Append integer to beginning of list in Python


How do I prepend an integer to the beginning of a list?

[1, 2, 3]  ⟶  [42, 1, 2, 3]
Asked By: gen



>>> x = 42
>>> xs = [1, 2, 3]
>>> [x] + xs
[42, 1, 2, 3]

Note: don’t use list as a variable name.

Answered By: Rohit Jain
>>> x = 42
>>> xs = [1, 2, 3]
>>> xs.insert(0, x)
>>> xs
[42, 1, 2, 3]

How it works:

list.insert(index, value)

Insert an item at a given position. The first argument is the index of the element before which to insert, so xs.insert(0, x) inserts at the front of the list, and xs.insert(len(xs), x) is equivalent to xs.append(x). Negative values are treated as being relative to the end of the list.

Answered By: Nullify

Another way of doing the same,

list[0:0] = [a]
Answered By: v2b

Note that if you are trying to do that operation often, especially in loops, a list is the wrong data structure.

Lists are not optimized for modifications at the front, and somelist.insert(0, something) is an O(n) operation.

somelist.pop(0) and del somelist[0] are also O(n) operations.

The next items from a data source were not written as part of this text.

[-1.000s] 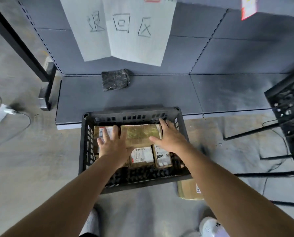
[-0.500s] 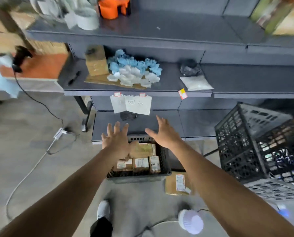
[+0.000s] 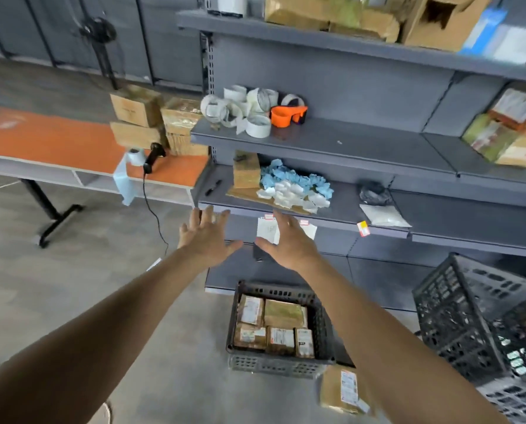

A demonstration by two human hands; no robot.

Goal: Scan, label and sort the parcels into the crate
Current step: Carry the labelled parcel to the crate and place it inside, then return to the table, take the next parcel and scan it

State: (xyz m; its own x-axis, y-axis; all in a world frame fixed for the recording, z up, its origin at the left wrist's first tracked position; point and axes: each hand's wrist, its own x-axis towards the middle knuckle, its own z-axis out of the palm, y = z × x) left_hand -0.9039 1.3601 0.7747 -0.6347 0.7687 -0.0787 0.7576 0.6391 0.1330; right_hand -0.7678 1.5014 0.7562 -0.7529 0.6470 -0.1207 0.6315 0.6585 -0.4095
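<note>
Right, both arms are stretched out ahead. The left hand (image 3: 206,237) is spread wide, fingers fanned, with nothing in it. The right hand (image 3: 287,244) is just beside it, equally flat and splayed and also empty. The thumbs point toward each other with a clear gap between them. Both hands hover in the air in front of the grey shelving (image 3: 347,142), at about the level of a paper sign (image 3: 267,231) taped to a shelf edge. Down on the floor below them sits the black crate (image 3: 274,367), at the foot of the shelving. It is packed with brown parcels (image 3: 283,313), their white labels facing up. One more labelled parcel on the floor (image 3: 342,390) lies just beside the crate's near right corner, blurred and partly behind the right forearm. Off to the left, a black scanner (image 3: 153,156) stands on the orange table (image 3: 56,139), its cable trailing down, with stacked cardboard boxes (image 3: 139,117) close behind it. On the shelves there are label rolls (image 3: 244,113) beside an orange tape dispenser (image 3: 287,115), and below them a heap of crumpled blue and white paper (image 3: 295,188). At the far right, more black crates (image 3: 469,316) are stacked at a tilt.
</note>
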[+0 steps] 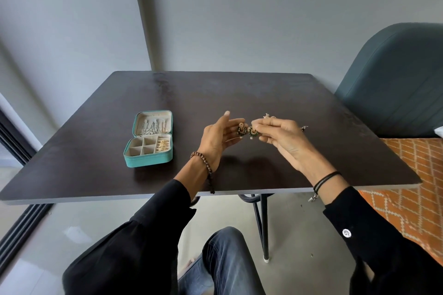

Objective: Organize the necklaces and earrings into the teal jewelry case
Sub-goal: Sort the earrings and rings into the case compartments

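Task partly done, judging by the case contents. Teal jewelry case sits open on the bench, toward the left edge and nearer the front than the back, lid laid flat away from the person. Lid lining already holds several chain necklaces, hanging in a row. In the base, the right-hand column has gold earrings pushed in; the square compartments beside them look empty. Both hands are raised over the middle of the bench, close together, well apart from the case. Left hand is released, fingers straight, palm turned toward the other hand; the left earring, green and gold with a small pearl drop, lies against its fingers, and I can't tell whether anything actually pinches it. Right hand has its fingertips curled, grasping the right earring, the matching one, which dangles just beside the first. So this pair is in hand and not yet stowed. Still loose on the bench: a small pale piece just behind the right hand, and another small piece to its right, toward the right edge; both too small to identify. Left to do, as I read it: seat this pair in the case, then the two loose pieces. No zipping up yet.
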A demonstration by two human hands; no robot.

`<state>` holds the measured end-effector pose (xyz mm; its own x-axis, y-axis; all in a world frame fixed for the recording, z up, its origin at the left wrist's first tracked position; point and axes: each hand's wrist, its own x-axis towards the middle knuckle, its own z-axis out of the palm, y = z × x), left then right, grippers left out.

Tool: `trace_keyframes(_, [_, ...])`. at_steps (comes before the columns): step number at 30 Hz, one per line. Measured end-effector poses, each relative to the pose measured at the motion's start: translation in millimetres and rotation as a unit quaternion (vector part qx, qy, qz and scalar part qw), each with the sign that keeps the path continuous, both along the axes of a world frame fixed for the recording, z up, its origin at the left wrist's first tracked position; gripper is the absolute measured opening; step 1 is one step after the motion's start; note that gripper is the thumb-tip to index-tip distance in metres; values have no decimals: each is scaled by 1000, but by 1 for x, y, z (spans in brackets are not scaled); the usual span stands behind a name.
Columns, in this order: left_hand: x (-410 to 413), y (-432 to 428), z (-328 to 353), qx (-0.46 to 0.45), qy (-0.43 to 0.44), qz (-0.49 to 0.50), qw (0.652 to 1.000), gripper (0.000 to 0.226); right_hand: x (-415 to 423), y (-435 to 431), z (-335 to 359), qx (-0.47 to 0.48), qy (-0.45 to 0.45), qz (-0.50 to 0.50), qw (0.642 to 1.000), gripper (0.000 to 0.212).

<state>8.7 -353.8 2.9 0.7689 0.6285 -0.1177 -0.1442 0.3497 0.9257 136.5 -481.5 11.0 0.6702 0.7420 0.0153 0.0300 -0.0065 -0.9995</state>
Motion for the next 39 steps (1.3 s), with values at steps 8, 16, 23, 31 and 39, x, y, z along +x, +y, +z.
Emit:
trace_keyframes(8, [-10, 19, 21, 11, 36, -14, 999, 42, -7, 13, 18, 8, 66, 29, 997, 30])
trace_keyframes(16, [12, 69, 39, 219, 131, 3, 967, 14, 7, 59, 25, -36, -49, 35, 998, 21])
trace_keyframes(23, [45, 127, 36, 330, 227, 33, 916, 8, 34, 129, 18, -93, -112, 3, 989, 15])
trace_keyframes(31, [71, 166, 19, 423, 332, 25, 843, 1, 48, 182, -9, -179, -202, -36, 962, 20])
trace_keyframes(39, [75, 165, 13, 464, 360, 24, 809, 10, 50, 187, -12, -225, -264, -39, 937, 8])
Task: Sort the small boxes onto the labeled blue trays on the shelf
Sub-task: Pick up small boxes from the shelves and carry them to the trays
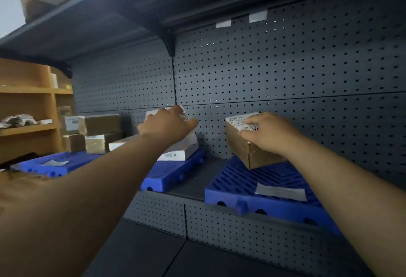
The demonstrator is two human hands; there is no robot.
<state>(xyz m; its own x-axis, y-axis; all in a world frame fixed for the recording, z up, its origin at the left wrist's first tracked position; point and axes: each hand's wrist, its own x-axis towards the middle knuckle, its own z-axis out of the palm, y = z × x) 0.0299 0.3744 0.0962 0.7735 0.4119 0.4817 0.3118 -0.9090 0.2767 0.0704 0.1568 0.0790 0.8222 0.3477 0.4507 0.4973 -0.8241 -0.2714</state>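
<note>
Both my bare arms reach forward into a dark grey metal shelf [195, 180]. My left hand [167, 124] is curled over the top of a white box [152, 113], grasping it above a short stack of pale boxes [179, 155] on the middle tray [171, 175]. My hand hides whether the box already rests on the stack. My right hand [270, 134] grips a brown box [239, 145] with a white printed sticker on top. My fingers lie across the sticker, and the box sits towards the back of the right tray [252, 186]. To do this step well, I judge each box should be set flat and square, pushed back towards the wall and let go only once it is steady. The white box needs more care, since a stack can slide. A paper label [281, 192] lies near the front of the right tray and should stay uncovered; its writing is too blurred to read. The trays are bright blue ribbed plastic, set side by side with bare shelf between them. A left tray [33, 167], also labelled, has several cardboard boxes [98, 124] behind it. A pegboard wall [285, 68] rises at the back, an upper shelf [87, 24] hangs overhead, and wooden shelves [26, 101] stand at far left. The light is dim.
</note>
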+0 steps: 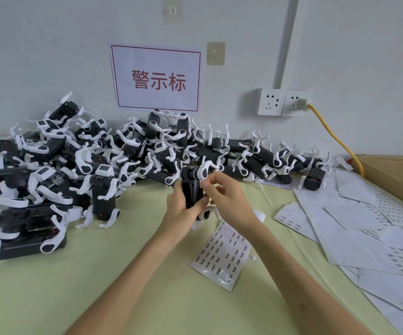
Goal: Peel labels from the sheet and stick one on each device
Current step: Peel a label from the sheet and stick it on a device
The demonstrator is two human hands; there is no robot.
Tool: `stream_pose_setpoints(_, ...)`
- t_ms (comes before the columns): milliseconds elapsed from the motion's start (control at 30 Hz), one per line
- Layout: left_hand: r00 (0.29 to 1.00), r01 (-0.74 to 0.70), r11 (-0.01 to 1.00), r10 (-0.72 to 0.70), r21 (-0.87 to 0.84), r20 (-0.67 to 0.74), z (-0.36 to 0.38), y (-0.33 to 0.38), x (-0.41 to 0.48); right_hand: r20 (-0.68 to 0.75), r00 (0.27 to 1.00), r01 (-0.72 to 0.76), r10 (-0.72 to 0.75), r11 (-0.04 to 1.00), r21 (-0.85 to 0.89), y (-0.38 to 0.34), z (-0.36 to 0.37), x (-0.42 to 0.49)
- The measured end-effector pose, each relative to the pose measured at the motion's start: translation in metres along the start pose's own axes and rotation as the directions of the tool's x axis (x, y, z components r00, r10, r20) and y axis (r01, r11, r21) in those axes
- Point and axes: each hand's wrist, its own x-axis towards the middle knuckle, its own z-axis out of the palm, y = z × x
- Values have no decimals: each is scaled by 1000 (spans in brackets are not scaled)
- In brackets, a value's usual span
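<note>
My left hand [179, 206] grips a black device with white legs [192, 189], held upright above the table's middle. My right hand [224, 197] pinches a small white label [203, 183] against the device's upper right side with thumb and forefinger. Below my hands, on the pale green table [98, 274], lies the label sheet [222, 255] with several rows of small printed labels. A large pile of the same black and white devices [74, 165] stretches along the wall from the left to the right.
Several used backing sheets [365, 238] are strewn over the table's right side. A cardboard box [394, 172] stands at the far right. A yellow cable [335, 134] runs from the wall socket [282, 102] down behind the box. A red-lettered sign [156, 78] hangs on the wall.
</note>
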Motion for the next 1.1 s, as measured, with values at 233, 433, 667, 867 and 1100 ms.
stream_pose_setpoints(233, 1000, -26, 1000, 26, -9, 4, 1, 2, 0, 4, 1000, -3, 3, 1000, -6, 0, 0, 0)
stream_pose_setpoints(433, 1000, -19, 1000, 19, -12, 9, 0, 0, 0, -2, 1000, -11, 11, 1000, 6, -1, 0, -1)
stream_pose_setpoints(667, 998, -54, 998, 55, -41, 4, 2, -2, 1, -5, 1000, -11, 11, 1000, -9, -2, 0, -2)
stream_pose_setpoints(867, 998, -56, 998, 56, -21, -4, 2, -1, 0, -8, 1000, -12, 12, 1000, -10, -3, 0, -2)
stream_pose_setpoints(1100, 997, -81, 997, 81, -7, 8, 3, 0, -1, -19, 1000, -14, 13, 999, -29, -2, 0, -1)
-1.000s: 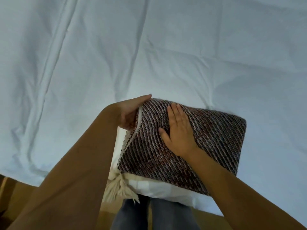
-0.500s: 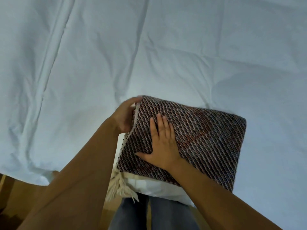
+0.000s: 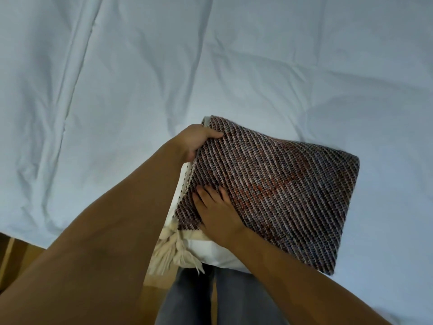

The correct data structure to use is a deque from the collections module. deques expose an interface that is similar to those of lists, but are optimized for modifications from both endpoints. They have an appendleft method for insertions at the front.


In [1]: lst = [0]*1000
In [2]: timeit -n1000 lst.insert(0, 1)
1000 loops, best of 3: 794 ns per loop
In [3]: from collections import deque
In [4]: deq = deque([0]*1000)
In [5]: timeit -n1000 deq.appendleft(1)
1000 loops, best of 3: 73 ns per loop
Answered By: timgeb

New lists can be made by simply adding lists together.

list1 = ['value1','value2','value3']
list2 = ['value0']
Answered By: Erico9001

None of these worked for me. I converted the first element to be part of a series (a single element series), and converted the second element also to be a series, and used append function.

l = ((pd.Series(<first element>)).append(pd.Series(<list of other elements>))).tolist()
Answered By: aparna ramesh

Based on some (minimal) benchmarks using the timeit module it seems that the following has similar if not better performance than the accepted answer

new_lst = [a, *lst]

As with [a] + list this will create a new list and not mutate lst.

If your intention is to mutate the list then use lst.insert(0, a).

Answered By: Dovi Salomon

make sure that ur_data is of string type
so if u have data= int(5) convert it to ur_data = str(data)

Answered By: sahil panindre

You can use Unpack list:

a = 5

li = [1,2,3]

li = [a, *li]

=> [5, 1, 2, 3]

Answered By: HoangYell


>>> from collections import deque

>>> my_list = deque()
>>> my_list.append(1)       # append right
>>> my_list.append(2)       # append right
>>> my_list.append(3)       # append right
>>> my_list.appendleft(100) # append left
>>> my_list

deque([100, 1, 2, 3])

>>> my_list[0]



collections.deque is faster than Python pure list in a loop Relevant-Post.